Even with the following process, the effect is present, but this process mitigates the loss somewhat.

Sometimes I do or need to freeze meat, but not because I don't care, am lazy, or don't have time to dry it.

When I do freeze, I consider the following guidelines.

Flash freezing is best: hanging in a very cold, very breezy place. The cold air will blow away the warmth of the product and rapidly "vitrify" the ice molecules in the meat; do this outside if the air is clean—most people in this situation know and do this already. You can do this in a freezer with a strong fan, but the food must be covered (which negates most of the airflow function).

When the unwrapped meat is frozen, wet your hand and rub the icy meat all over with water and put it back in the freezer. A thin barrier of ice will form, which will protect from freezer burn and act like a natural zip-lock bag. Repeat the splash process over the next few days and put it right back in the freezer after treatment. The thicker the ice shield, the better. Three times is sufficient.

After a barrier has formed, store it in a loose reusable bag, as water will still evaporate from the surface with time. 

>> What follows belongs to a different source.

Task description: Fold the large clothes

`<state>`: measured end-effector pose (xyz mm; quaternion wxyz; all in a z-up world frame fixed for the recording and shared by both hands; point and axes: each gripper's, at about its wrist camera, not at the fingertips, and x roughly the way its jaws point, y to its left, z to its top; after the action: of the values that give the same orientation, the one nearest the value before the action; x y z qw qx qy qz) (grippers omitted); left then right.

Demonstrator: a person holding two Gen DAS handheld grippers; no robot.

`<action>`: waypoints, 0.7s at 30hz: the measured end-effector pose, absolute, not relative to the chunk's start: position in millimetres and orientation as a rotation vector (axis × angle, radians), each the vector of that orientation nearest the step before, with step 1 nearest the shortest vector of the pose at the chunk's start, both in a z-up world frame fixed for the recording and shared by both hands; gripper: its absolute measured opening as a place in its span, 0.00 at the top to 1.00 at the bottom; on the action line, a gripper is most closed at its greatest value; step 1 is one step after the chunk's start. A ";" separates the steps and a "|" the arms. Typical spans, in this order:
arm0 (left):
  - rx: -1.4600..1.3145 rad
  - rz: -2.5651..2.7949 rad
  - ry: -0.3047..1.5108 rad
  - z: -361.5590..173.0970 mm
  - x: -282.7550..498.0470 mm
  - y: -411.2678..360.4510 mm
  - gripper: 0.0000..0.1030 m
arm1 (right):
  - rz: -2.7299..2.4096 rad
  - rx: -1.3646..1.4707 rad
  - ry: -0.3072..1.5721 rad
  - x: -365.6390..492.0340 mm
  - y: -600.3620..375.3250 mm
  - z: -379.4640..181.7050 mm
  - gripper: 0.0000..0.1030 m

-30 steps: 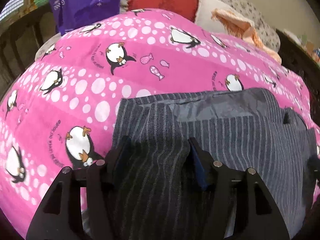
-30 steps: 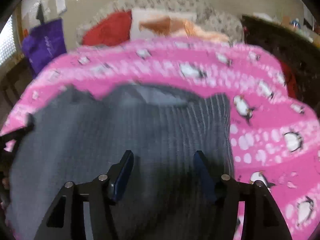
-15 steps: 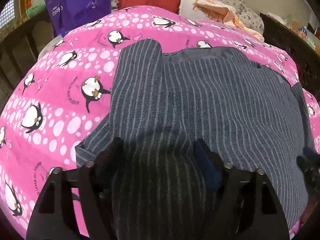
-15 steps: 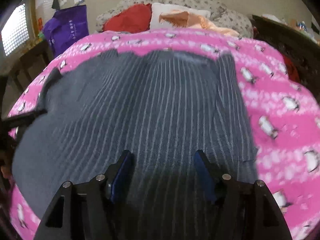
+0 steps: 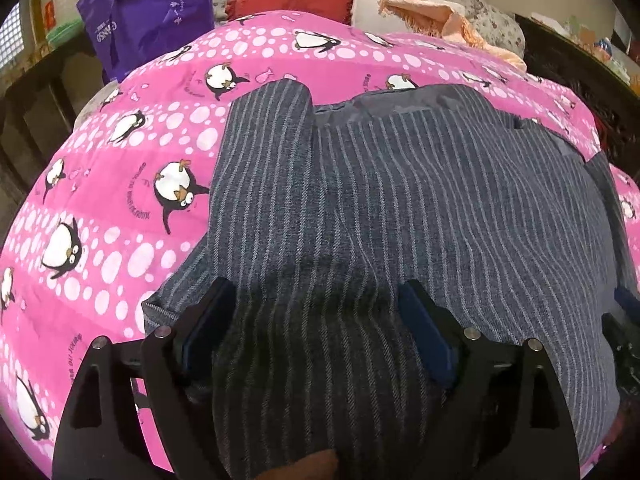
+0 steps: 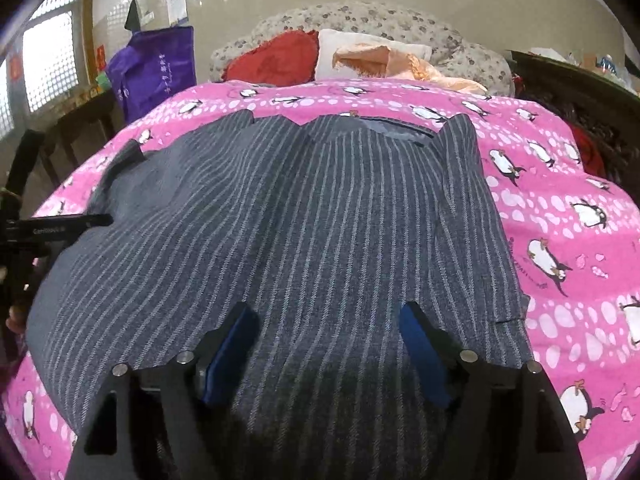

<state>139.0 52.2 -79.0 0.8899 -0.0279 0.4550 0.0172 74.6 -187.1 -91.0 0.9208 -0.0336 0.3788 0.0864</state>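
Lying under both spread tongs (image 5: pixel 312 320) (image 6: pixel 324 344): striped garment (image 5: pixel 400 184).

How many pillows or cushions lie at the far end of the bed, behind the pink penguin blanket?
2 are visible: a red cushion on the left and a white pillow right of it, partly covered by a peach cloth. More may be hidden behind the blanket.

Right gripper (image 6: pixel 326 322) hovers jaws wide over the grey pinstriped jacket (image 6: pixel 300 216), spread flat on the pink penguin quilt (image 6: pixel 560 208). Red cushion (image 6: pixel 276 58) and purple bag (image 6: pixel 154 72) sit beyond.
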 end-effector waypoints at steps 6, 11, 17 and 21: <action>-0.063 0.026 0.945 -79.6 141.1 53.9 0.16 | 0.162 -0.102 0.762 71.0 -181.9 -91.5 0.27; -0.120 -0.024 0.939 -53.9 130.7 69.8 0.16 | 0.163 -0.099 0.766 72.1 -182.9 -92.7 0.26; -0.211 0.064 0.905 -26.3 114.9 148.1 0.16 | 0.164 -0.096 0.764 72.3 -183.9 -93.0 0.26; -0.368 0.073 1.024 -60.5 111.7 186.8 0.16 | 0.162 -0.096 0.760 71.2 -183.2 -93.3 0.26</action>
<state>111.7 186.8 -60.5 0.8549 -0.1750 0.4872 0.0346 71.2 -183.2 -93.3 0.9244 -0.0468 0.3702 0.0791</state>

You can use a covered steel pot to store while going through the water splash cycles; it's easier to crack items apart in the bowl than taking on the process in a glass bowl. 

I would suggest trying to hang the meat in the freezer, as modern double-door fridges often circulate air through cheap white foam air channels, which slowly break down over time—which is why you should not leave food uncovered in a fridge. Chest freezers can be equally dirty, but maybe not if you keep them clean.

Though large-scale and impractical in terms of time, freezing in bowls will help you save money on bags as you can reuse any loose bag to hold the frozen meat once the ice shield has been made. No worrying about broken seals down the road. You also won't be introducing new plastic to the environment when you throw out plastic-lined butcher wrapping or plastic vac bags.

Know that ice still evaporates in your freezer. I don't freeze in bowls much, but the loose bag wrap should mitigate too much loss of ice.

Next time you buy frozen whole fish in a loose bag, check the outside for the ice shield; the fishing industry often applies the same freezing and water spray process to their products while they're blast frozen on the ship, which is the best storage method.

If you are a lazy ass and don't want to do any of this, I'd suggest separating your wrapped food while it freezes in your freezer, freezing in batches. 

If the meat won't be frozen for long, I often save jars, remove the label, and sometimes put diced meat and fat in these to freeze. Again, I don't freeze meat often—as I dry most meat—but this is an option to avoid plastic bags or plastic-lined butcher's wrapping. Don't overfill these jars. You may end up with some broken jars. The frozen meat can be washed of glass. 

Most of my suggestions are idealistic and impractical, so the risk and rewards are yours to choose to take.

If you have to process a moose and you don't have brains to care about the pollution caused by using plastic, I recommend that with what little you do have, you use it to find a facility that will FLASH FREEZE the meat; this may not be an option—I've never looked for one recently, and they usually have to hang the meat for a long time before butchering, which I also know is never good for meat quality—just figure it out for yourself—you now have the information.

When an animal dies, the nutrients immediately begin to deteriorate—you will need to evaluate the pros and cons of all preservation methods.

Meat preservation at best uses many forms: freezing, drying, and jarring.